───── COLLECTED DATA ─────
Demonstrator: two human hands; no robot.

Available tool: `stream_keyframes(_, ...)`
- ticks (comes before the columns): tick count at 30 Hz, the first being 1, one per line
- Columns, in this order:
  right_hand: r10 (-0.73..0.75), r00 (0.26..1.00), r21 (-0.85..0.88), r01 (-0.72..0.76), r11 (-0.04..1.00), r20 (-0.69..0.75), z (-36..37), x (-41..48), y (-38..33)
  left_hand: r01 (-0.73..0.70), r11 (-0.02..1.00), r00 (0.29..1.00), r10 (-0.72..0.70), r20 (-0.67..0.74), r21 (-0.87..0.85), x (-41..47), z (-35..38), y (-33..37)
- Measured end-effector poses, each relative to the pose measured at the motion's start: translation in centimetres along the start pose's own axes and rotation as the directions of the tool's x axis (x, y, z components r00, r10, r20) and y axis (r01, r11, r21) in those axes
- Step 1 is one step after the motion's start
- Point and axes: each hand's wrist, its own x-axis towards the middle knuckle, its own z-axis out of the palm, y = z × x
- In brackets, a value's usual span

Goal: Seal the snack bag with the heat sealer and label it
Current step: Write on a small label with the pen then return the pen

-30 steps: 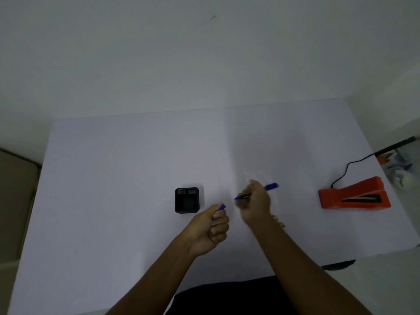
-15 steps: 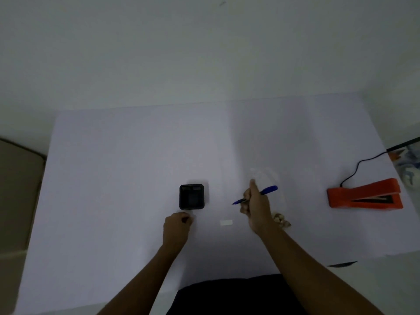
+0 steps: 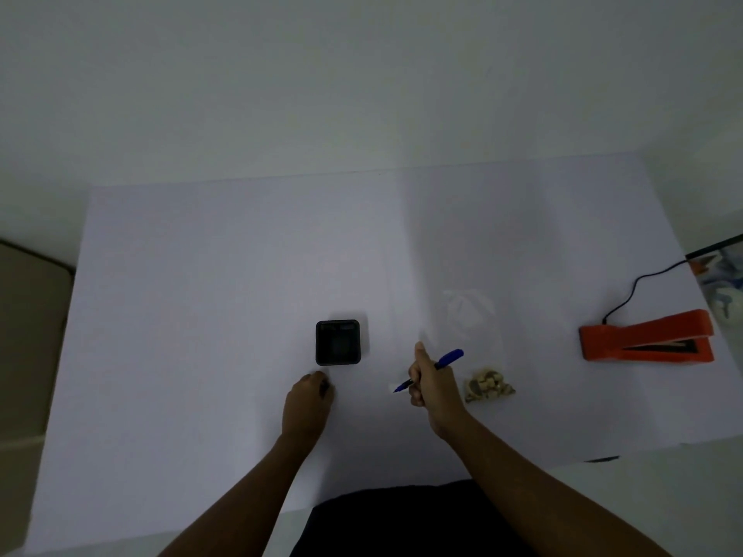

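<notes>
My right hand (image 3: 432, 389) grips a blue pen (image 3: 446, 360) with its tip down on a small white label (image 3: 393, 385) lying on the table. My left hand (image 3: 307, 408) rests knuckles-up just below a black square pen holder (image 3: 337, 342), closed around something dark that I cannot make out. A clear snack bag (image 3: 470, 315) lies flat right of my right hand, with brown snacks (image 3: 487, 385) bunched at its near end. The orange heat sealer (image 3: 647, 342) sits at the far right, its jaw slightly raised.
A black cord (image 3: 639, 283) runs from the sealer off the right edge of the white table (image 3: 201, 275). Coloured clutter (image 3: 723, 275) lies beyond that edge. A beige surface (image 3: 28, 335) stands left of the table.
My left hand moved left from beside the pen to below the black holder. The white label came into view, and my right hand lowered the pen tip onto it.
</notes>
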Motion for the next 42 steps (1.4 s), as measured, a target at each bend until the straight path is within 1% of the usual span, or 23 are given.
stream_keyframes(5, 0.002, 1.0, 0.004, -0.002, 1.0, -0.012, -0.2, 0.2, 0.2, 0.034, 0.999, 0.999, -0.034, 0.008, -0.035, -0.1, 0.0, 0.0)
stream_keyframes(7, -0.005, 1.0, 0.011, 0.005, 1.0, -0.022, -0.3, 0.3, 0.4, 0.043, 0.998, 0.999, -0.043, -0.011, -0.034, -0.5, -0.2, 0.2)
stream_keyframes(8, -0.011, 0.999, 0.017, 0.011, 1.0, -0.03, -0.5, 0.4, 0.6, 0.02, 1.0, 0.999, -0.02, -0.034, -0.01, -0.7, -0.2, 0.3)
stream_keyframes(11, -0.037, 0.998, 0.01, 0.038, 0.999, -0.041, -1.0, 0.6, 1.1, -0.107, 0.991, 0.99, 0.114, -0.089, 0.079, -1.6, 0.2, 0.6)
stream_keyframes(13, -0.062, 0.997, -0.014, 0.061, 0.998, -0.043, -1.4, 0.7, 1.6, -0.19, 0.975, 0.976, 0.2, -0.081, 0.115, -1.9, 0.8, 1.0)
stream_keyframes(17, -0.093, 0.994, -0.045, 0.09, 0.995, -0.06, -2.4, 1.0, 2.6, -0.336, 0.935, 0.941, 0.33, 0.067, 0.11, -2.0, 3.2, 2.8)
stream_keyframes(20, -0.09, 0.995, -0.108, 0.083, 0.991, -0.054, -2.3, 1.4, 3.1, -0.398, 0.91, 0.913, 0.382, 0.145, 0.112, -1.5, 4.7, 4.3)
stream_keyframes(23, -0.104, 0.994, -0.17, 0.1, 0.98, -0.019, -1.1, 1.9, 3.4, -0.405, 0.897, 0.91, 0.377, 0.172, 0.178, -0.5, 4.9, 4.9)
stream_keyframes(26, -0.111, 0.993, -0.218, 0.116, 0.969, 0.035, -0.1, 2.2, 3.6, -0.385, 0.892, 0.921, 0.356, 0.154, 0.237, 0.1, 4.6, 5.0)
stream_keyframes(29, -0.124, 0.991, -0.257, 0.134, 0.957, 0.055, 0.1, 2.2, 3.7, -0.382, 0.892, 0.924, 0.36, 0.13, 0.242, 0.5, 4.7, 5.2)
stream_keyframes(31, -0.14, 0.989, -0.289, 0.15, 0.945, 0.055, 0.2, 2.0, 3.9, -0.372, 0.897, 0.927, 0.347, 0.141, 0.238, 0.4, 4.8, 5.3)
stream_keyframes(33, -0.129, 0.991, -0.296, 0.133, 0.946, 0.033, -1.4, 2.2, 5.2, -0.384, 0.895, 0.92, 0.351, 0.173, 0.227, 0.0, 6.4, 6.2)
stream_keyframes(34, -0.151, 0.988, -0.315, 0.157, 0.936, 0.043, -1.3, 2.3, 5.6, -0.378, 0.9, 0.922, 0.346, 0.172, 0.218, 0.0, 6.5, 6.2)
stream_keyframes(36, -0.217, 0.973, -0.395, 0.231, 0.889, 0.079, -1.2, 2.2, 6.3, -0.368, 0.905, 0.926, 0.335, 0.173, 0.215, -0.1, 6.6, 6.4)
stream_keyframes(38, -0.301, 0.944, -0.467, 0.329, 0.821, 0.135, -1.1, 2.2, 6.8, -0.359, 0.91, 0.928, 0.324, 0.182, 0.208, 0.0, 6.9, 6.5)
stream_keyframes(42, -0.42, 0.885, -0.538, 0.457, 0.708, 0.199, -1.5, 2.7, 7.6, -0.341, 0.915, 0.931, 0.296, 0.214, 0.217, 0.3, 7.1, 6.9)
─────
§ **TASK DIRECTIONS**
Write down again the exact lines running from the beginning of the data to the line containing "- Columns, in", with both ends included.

§ **COMPLETED TASK**
Demonstrator: two human hands; no robot.

Available tool: `stream_keyframes(_, ...)`
- ticks (comes before the columns): tick count at 30 Hz, the first being 1, one per line
- Columns, in this order:

Nothing else is required for this exercise.